(PROBLEM TO SOLVE) When the line with "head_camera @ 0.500" is found, repeat it and all lines that follow it exactly, stopping at the end of the listing.

(SOURCE MATERIAL)

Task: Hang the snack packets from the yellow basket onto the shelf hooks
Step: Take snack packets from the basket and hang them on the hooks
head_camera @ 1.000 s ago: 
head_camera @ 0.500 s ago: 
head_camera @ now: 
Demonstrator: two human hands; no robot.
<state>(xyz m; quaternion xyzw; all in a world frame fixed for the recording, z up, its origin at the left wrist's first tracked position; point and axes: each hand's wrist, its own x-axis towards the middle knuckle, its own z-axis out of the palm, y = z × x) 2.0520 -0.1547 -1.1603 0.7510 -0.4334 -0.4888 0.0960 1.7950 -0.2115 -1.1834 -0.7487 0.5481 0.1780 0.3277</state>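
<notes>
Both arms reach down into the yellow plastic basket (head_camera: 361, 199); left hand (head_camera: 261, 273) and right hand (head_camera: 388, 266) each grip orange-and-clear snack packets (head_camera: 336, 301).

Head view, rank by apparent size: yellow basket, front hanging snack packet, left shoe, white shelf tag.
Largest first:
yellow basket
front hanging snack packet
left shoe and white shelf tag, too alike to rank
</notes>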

(EXERCISE RESPONSE)
head_camera @ 0.500 s ago: 
head_camera @ now: 
Demonstrator: two human hands; no robot.
<state>(xyz m; quaternion xyzw; all in a world frame fixed for the recording, z up, its origin at the left wrist's first tracked position; point and axes: each hand's wrist, its own x-axis towards the middle knuckle, its own z-axis out of the palm, y = z × x) 2.0520 -0.1547 -1.1603 0.7510 -0.4334 -0.4888 0.0960 1.7950 -0.2115 -1.1834 -0.7487 0.5481 0.1780 0.3277</state>
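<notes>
Both arms reach down into the yellow plastic basket (head_camera: 361, 199); left hand (head_camera: 261, 273) and right hand (head_camera: 388, 266) each grip orange-and-clear snack packets (head_camera: 336, 301).

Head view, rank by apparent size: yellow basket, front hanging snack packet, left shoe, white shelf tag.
Largest first:
yellow basket
front hanging snack packet
left shoe and white shelf tag, too alike to rank
</notes>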

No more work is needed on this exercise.